While horse and hero fell,
They that had fought so well
Came thro’ the jaws of Death
Back from the mouth of Hell,
All that was left of them,
Left of six hundred.
– Lord Tennyson, The Charge of the Light Brigade
My partner Michael recently blogged about an interesting dynamic that is occurring in the venture industry, namely that for the last 2 years, and in aggregate for the last 10 years, the US Venture industry has been investing more into portfolio companies than it has been raising from investors. For 2010, the numbers were $21.8 Billion invested and $12.3 Billion raised and for the 10 years between 2001 and 2010 the numbers were $245.5 Billion invested and $224.8 Billion raised. Clearly this trend is not sustainable and the investment pace will need to decline.
There are two other dynamics underway that are worth considering. The first is, as many have noted, that it is easier then ever to raise seed funds and get companies off the ground. At the other end of the spectrum, the second dynamic is that more and more of the dollars being invested are going to a smaller and smaller group of companies.
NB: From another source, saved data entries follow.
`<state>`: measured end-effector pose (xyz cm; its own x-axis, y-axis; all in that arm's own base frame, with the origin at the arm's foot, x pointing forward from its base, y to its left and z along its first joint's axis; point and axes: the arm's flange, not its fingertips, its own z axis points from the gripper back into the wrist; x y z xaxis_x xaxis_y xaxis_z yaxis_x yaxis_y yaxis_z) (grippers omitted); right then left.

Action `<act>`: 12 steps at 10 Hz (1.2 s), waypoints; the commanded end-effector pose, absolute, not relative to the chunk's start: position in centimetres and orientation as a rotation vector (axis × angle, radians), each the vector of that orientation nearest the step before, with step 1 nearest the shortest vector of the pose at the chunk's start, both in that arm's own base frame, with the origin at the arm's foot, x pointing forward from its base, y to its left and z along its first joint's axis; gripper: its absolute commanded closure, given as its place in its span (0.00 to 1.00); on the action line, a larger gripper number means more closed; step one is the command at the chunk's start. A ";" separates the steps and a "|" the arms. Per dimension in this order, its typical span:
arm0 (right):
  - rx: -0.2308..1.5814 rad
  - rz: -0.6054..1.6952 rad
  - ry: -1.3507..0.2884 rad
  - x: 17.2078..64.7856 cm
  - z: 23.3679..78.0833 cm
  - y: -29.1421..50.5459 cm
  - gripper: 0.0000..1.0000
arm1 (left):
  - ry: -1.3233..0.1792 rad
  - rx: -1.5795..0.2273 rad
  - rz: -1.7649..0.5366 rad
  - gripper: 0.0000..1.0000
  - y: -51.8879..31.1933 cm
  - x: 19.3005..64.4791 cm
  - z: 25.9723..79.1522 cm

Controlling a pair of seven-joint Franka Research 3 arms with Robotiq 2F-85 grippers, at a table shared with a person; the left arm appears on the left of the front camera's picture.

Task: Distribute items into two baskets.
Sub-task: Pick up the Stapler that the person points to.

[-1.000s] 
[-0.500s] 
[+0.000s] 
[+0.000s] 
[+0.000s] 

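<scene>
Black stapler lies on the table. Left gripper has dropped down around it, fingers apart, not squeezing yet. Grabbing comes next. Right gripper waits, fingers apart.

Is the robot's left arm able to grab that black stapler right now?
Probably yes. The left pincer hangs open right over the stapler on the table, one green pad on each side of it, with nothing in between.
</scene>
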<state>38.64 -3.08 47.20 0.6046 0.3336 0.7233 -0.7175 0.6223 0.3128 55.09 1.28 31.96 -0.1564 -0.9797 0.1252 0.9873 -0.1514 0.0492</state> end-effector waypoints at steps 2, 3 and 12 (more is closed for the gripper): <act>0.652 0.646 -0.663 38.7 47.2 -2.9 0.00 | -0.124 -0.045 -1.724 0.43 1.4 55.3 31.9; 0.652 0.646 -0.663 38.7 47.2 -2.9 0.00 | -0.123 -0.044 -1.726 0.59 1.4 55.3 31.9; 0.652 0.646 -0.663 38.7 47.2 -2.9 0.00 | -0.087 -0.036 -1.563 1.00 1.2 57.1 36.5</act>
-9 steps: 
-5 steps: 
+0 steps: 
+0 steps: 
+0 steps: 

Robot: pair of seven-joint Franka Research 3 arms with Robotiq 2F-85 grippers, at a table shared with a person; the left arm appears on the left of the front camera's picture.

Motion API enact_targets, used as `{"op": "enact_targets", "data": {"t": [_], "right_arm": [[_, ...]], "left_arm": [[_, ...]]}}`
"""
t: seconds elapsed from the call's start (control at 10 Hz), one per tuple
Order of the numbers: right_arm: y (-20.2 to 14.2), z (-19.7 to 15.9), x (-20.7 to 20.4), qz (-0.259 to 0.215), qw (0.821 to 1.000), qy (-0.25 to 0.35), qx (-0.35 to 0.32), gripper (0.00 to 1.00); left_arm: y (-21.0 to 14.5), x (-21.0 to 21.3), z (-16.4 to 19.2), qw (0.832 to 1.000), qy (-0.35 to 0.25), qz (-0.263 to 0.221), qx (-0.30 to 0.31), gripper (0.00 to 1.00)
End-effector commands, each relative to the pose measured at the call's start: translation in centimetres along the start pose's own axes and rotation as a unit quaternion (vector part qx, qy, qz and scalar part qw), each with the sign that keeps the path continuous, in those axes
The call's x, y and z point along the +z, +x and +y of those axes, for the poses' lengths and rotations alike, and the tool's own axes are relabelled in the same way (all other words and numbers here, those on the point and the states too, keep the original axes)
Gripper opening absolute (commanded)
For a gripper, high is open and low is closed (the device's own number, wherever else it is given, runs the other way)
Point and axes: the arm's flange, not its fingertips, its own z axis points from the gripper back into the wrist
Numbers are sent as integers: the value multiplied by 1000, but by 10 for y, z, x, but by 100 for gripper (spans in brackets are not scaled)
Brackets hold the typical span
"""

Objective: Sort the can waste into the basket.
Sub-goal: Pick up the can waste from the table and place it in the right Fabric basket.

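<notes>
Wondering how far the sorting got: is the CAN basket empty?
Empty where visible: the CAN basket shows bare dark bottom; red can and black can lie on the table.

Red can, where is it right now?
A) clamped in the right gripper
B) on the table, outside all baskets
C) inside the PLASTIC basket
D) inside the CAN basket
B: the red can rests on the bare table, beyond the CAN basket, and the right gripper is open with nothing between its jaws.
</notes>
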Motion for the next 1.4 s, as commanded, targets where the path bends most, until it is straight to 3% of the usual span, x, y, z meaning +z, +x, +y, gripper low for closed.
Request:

In 2010, 6% of the dollars went to 10 companies and if you include secondary purchases and recent investments from traditional VC firms in only three other companies (Facebook, Groupon and Zynga; Twitter is already in the top 10 deals), this number is more like 11-12% of the total capital invested. In 2007, by comparison, more like 3-4% of the total capital invested went to the largest 10-15 investments.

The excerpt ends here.